Von der Leyen-Nominierung in Brüssel: Kritik und Widerstand von deutschen Parteien

Sozialdemokraten und Grüne im EU-Parlament kritisieren die nunmehr feststehende Nominierung von Verteidigungsministerin Ursula von der Leyen als Präsidentin der EU-Kommission scharf. Die Visegrád-Staaten dürften sich als Gewinner sehen.

Zu dem Vorschlag von EU-Ratschef Donald Tusk beim Sondergipfel in Brüssel erklärte der SPD-Politiker Udo Bullmann der Deutschen Presse-Agentur am Dienstag:

Der Deal ist aus Sicht der Sozialdemokraten im Europäischen Parlament nicht akzeptabel.

Der EU-Parlamentarier Sven Giegold (Grüne) erklärte auf Twitter:

Ein bitterer Personalvorschlag! #VonderLeyen ist keine Spitzenkandidatin und zu Hause läuft noch ein Untersuchungsausschuss wegen nicht ordnungsgemäßer Vergabe von Beraterverträgen.

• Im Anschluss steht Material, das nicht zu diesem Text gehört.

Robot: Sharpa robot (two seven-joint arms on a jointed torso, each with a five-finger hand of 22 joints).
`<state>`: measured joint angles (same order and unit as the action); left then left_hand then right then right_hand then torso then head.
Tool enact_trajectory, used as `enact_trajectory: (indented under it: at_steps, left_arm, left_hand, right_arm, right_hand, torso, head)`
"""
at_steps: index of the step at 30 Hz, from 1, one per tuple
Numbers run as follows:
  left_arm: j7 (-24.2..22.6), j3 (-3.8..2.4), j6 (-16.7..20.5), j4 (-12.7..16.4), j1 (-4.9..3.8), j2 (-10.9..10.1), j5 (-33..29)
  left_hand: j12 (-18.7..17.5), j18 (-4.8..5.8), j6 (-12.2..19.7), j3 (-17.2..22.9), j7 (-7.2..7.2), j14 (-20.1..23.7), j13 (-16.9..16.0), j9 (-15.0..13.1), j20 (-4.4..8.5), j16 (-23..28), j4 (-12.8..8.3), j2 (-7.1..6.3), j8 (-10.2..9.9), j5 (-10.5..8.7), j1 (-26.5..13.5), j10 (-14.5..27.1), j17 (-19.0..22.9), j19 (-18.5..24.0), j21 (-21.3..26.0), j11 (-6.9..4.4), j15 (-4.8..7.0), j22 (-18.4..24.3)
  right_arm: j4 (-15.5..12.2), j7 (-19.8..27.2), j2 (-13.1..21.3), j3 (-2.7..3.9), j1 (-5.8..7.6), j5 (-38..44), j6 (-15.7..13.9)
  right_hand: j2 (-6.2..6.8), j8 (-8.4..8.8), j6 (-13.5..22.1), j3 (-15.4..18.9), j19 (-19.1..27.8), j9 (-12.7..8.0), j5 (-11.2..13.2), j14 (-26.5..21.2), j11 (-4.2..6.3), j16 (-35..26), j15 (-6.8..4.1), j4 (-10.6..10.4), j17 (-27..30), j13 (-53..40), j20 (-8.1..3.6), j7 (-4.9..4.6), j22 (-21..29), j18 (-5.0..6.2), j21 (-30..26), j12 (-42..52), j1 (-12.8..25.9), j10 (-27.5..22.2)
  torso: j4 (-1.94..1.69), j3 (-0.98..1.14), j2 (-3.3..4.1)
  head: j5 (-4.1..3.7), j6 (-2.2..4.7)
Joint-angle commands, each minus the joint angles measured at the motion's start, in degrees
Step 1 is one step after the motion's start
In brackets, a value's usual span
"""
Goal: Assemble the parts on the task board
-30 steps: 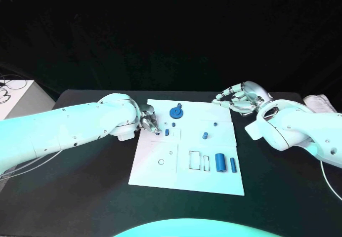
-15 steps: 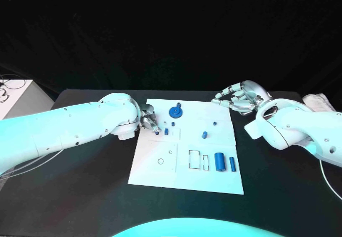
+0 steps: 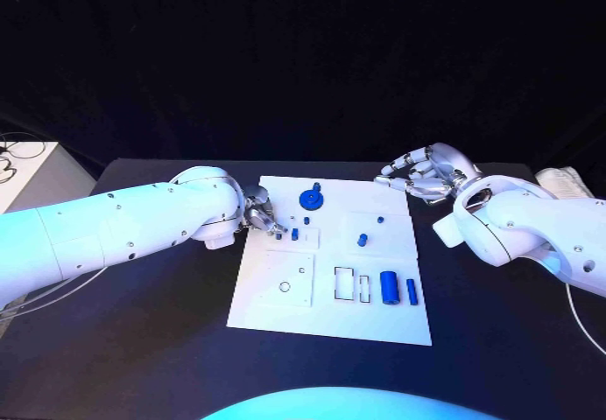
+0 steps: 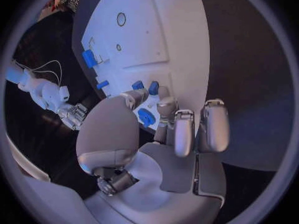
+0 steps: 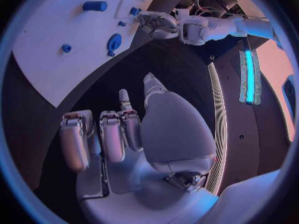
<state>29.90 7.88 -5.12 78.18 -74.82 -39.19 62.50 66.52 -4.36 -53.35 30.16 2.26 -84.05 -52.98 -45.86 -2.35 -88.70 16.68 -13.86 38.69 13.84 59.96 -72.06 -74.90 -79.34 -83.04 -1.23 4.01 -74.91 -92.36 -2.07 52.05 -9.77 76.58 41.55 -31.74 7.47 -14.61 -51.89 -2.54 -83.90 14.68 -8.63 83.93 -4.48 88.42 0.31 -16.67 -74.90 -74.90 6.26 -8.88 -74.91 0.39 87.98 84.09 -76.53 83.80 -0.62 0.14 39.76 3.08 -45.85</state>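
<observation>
Meanwhile both hands stay put, left hand (image 3: 263, 216) beside the small blue part (image 3: 294, 234).

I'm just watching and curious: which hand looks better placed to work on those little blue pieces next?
Probably the left hand: its fingertips are at a small blue piece on the task board. The right hand hovers beyond the board's far corner.

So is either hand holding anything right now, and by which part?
Left hand: fingertips at a small blue part on the board, but a grip cannot be told. Right hand holds nothing.
</observation>
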Motion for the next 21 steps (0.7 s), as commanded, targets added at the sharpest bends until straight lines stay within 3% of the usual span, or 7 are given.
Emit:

Europa verdient etwas Besseres!

Tusk hatte das Paket in stundenlangen Vorgesprächen mit etlichen Gipfelteilnehmern getestet, darunter Merkel, Frankreichs Präsident Emmanuel Macron und dem spanischen Regierungschef Pedro Sánchez. Auch die vier östlichen EU-Staaten Ungarn, Polen, Tschechien und die Slowakei unterstützen von der Leyen, wie ein ungarischer Regierungssprecher auf Twitter schrieb. Sie reklamierten sogar für sich, die Idee der Kandidatur von der Leyens aufgebracht und den Sozialdemokraten Frans Tilmmerman verhindert zu haben.

Der Sprecher des ungarischen Präsidenten Viktor Orbán schrieb, das neue Personalpaket um von der Leyen gewinne "Akzeptanz bei einer wachsenden Zahl von Mitgliedsstaaten". Darunter ist offenbar auch Italien: Ein EU-Diplomat sagte, aus Sicht von Regierungschef Giuseppe Conte spreche für von der Leyen unter anderem ihre Erfahrung als frühere Familienministerin – offenbar mit Blick auf die in Italien hochgehaltenen Familienwerte.

Wie die Welt unter Berufung auf "informierte Kreise in Brüssel" schreibt, war es allerdings Frankreichs Präsident Macron, der Bundeskanzlerin Merkel (CDU) von der Leyen vorgeschlagen hatte.

Die Nominierung sei ohne Zustimmung der deutschen Sozialdemokraten erfolgt, wie die SüddeutscheZeitung schreibt – weil die Sozialdemokraten am Prinzip der Spitzenkandidaten festhalten wollen.

Reaktionen aus Deutschland waren zunächst durchgehend negativ: Der frühere SPD-Vorsitzende und EU-Parlamentspräsident Martin Schulz sagte dem Spiegel: "Ursula von der Leyen ist die schwächste Ministerin der Bundesregierung. Eine derartige Leistung reicht offenbar, um Kommissionschefin zu werden." Wenn er sich anschaue, "mit welchen Argumenten gegen die Qualifikation von (Frans) Timmermans und Manfred Weber für dieses Amt geschossen wurde, kann man sich im Fall von der Leyen nur an den Kopf fassen", so Schulz.

Der Erste Parlamentarische Geschäftsführer der FDP-Bundestagsfraktion, Marco Buschmann, sagte der dpa: "Man kann den Bürgern doch nicht bestimmte Politiker präsentieren und nach der Wahl jemand völlig anderen aus dem Hut zaubern." Das Amt des Kommissionspräsidenten sei "kein Versorgungsposten für Minister in nationaler Defensive".